YOUR TASK
The answer must be a single number: the count of lines in these records that hold "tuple".

Stored data
====================
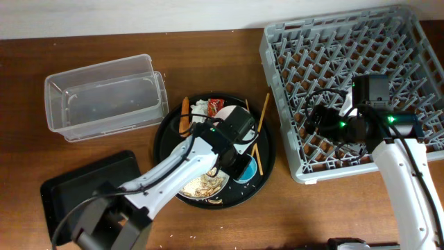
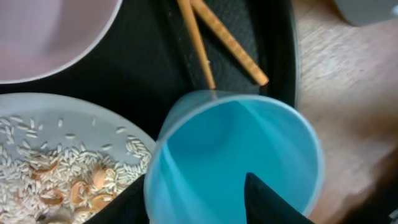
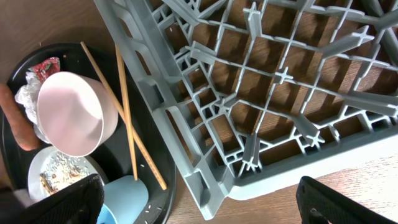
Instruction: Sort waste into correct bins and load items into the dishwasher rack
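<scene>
The light-blue cup (image 2: 236, 155) lies on its side on the round black tray (image 1: 267, 163), next to the grey-green plate (image 2: 62, 162) of rice and scraps. My left gripper (image 2: 196, 199) is open, with one finger outside the cup's rim and one inside. The chopsticks (image 2: 211, 37) and white bowl (image 2: 43, 31) lie just beyond it. My right gripper (image 3: 205, 211) is open and empty, over the near-left corner of the dishwasher rack (image 3: 280, 81). The right wrist view also shows the carrot (image 3: 15, 124), napkin (image 3: 28, 93) and red wrapper (image 3: 43, 65) on the tray.
The clear tub (image 1: 104, 94) stands at the back left. The black rectangular tray (image 1: 76, 187) is at the front left, partly under my left arm. The rack (image 1: 354, 83) fills the right side.
</scene>
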Robot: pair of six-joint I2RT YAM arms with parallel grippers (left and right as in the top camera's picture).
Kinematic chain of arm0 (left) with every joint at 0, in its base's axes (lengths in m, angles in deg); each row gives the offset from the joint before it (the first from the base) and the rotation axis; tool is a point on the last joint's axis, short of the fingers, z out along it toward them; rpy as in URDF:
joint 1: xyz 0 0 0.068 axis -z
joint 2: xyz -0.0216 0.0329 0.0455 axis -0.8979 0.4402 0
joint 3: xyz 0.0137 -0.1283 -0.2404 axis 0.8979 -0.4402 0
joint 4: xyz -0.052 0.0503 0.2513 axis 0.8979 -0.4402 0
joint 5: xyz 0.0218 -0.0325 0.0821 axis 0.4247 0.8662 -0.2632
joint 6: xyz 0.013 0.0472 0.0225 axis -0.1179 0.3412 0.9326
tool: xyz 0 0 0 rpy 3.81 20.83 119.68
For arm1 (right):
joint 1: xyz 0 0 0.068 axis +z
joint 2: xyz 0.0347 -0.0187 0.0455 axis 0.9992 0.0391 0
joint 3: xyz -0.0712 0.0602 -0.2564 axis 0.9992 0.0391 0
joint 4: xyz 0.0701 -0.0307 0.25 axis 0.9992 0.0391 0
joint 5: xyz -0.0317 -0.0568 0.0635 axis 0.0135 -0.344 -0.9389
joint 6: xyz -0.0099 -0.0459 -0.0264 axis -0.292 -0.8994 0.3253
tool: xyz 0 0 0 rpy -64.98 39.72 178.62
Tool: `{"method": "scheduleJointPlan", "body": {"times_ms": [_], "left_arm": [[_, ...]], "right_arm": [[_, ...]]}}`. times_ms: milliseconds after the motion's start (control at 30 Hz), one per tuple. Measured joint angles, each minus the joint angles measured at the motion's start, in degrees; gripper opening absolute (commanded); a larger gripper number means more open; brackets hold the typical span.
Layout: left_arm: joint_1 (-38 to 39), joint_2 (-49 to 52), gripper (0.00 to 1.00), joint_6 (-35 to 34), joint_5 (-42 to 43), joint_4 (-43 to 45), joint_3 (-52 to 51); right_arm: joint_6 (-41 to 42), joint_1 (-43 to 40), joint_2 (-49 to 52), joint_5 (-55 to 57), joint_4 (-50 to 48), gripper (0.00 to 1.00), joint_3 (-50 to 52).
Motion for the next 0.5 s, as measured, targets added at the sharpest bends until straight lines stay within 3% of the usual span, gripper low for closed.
{"method": "scheduleJointPlan", "body": {"times_ms": [67,100,200,300,367,433,500], "left_arm": [[-0.02,2.01,0.03,0.07,-0.55,0.11,0.02],[-0.02,2.93,0.0,0.04,-0.79,0.09,0.02],[-0.02,3.32,0.0,-0.2,-1.01,-5.31,2.43],[-0.81,2.51,0.0,-0.7,-0.83,-16.7,15.43],[-3.76,-0.46,0.0,-0.66,1.27,-17.51,22.05],[-9.81,-4.96,0.0,0.48,8.41,-15.3,25.59],[-18.88,-8.24,0.0,2.99,23.45,-13.57,26.71]], "right_arm": [[-0.15,0.0,0.0,-0.04,0.52,0.98,0.0],[-0.17,0.0,0.0,-0.17,0.74,0.98,0.0],[-0.2,0.0,0.0,-0.22,1.38,0.98,0.0],[-0.42,0.0,0.0,-0.35,2.49,0.99,-0.07],[-3.26,0.0,0.0,-2.69,2.25,0.96,-0.07],[-10.27,-0.02,0.0,-10.27,0.87,0.92,-0.07],[-21.35,-0.07,-0.04,-27.47,-1.01,0.92,-0.07]]}}
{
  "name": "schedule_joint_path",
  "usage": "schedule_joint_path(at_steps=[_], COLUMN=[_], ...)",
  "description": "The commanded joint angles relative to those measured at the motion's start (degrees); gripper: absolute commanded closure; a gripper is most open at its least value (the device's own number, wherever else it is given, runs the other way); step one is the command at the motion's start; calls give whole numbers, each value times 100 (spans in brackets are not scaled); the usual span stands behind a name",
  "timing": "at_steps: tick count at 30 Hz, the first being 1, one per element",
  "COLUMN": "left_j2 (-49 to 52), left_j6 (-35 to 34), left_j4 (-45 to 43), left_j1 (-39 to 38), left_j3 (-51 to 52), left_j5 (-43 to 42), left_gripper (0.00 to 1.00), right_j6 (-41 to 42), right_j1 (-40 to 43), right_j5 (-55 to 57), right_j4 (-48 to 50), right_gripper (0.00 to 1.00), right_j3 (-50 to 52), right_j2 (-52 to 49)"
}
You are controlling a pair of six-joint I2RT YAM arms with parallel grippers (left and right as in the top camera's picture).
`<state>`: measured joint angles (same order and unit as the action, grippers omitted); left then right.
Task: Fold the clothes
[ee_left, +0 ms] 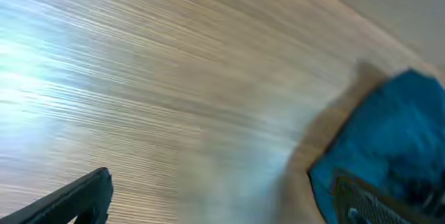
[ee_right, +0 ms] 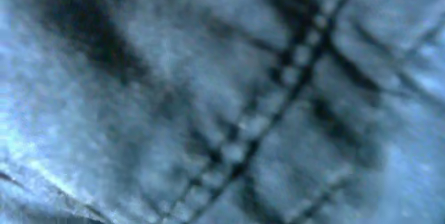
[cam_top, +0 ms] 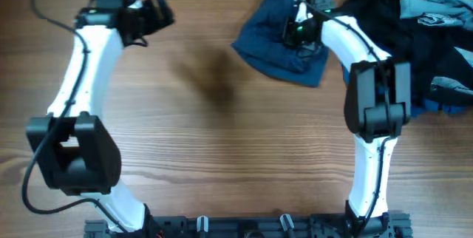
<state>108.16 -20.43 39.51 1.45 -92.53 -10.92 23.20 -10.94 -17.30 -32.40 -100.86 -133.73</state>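
Clothes: one navy shorts crumpled alone on surface, far edge, right of centre. Heap at far right corner, cut off by frame: pale denim, black, mid-blue; piece count unclear. Two claws. Right claw down in shorts, pinched shut on fabric, fingertips hidden; its wrist view only blurred cloth and seam. Left claw wide, empty, over bare wood.

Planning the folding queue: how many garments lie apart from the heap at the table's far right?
1: the blue garment at top centre, under the right gripper. The heap may hide others.
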Motion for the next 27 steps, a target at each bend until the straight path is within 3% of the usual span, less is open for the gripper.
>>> schedule_joint_path(at_steps=[1,8,12,15,20,21,27], left_j2=[39,39,39,39,42,42,518], left_j6=[31,291,678,778,1126,1123,1460], left_j4=[-2,186,474,791,1163,1163,778], left_j1=[507,1078,1115,1104,960,909,144], left_j3=[-4,-4,-4,-4,76,146,855], left_j5=[24,-151,-699,-1244,-1716,-1720,-1718], left_gripper=[0,0,0,1,6,8,5], right_j6=[-256,-1744,-1849,-1366,-944,-903,-861], right_j1=[-664,-1532,-1690,-1510,-1099,-966,-125], right_j5=[-146,-894,-1174,-1429,-1353,-1340,-1016], right_j4=[-66,-468,-876,-1202,-1755,-1762,-1963], right_gripper=[96,96,95,50,5,1,1], right_j3=[48,2,-345,-848,-1480,-1488,-1488], right_j2=[-560,-603,-402,120,1062,1331,2341])
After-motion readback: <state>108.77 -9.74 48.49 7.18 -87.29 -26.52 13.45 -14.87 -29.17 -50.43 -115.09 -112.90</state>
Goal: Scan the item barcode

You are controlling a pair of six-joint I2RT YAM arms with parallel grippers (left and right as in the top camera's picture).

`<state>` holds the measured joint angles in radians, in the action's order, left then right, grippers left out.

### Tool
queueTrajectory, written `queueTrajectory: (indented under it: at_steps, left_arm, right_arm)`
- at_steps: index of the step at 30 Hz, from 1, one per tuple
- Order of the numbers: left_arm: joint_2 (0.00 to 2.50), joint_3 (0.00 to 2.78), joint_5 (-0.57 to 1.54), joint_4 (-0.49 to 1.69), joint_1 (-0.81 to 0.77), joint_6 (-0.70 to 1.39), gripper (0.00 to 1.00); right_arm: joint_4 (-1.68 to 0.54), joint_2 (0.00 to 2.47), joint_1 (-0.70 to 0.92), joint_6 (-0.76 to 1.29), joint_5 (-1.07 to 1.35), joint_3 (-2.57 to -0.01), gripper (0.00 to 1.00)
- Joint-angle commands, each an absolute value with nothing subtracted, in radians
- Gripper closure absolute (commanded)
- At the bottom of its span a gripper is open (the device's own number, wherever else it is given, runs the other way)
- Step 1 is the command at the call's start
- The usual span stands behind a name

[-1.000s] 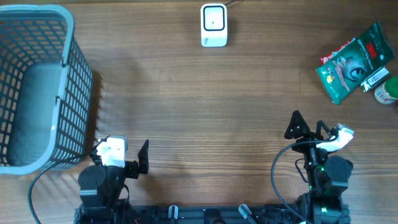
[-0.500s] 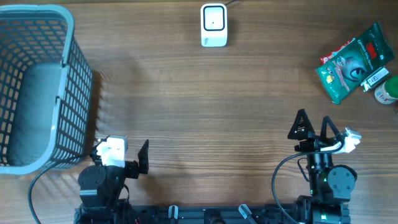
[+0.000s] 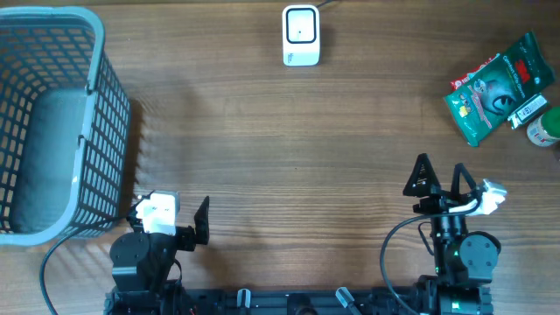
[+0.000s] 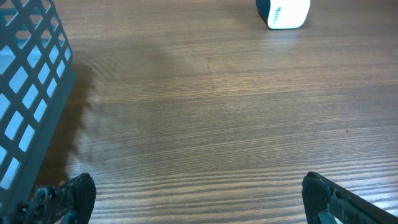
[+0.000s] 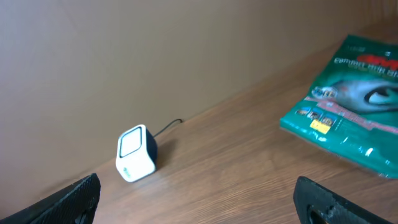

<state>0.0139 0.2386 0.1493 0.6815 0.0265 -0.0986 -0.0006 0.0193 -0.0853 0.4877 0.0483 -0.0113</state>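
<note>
right tool (image 3: 442,178) swung right, released | left tool (image 3: 171,215) released | green packet (image 3: 492,89) lettering unreadable

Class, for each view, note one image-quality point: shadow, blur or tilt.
Overhead: sharp and evenly lit; the basket throws a soft shadow rightward on the table. Left wrist: the fingertips at the bottom corners are out of focus. Right wrist: the scene is tilted, the green packet slightly soft.
</note>
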Motion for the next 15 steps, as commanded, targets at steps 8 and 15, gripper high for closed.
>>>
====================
TASK OUTPUT
2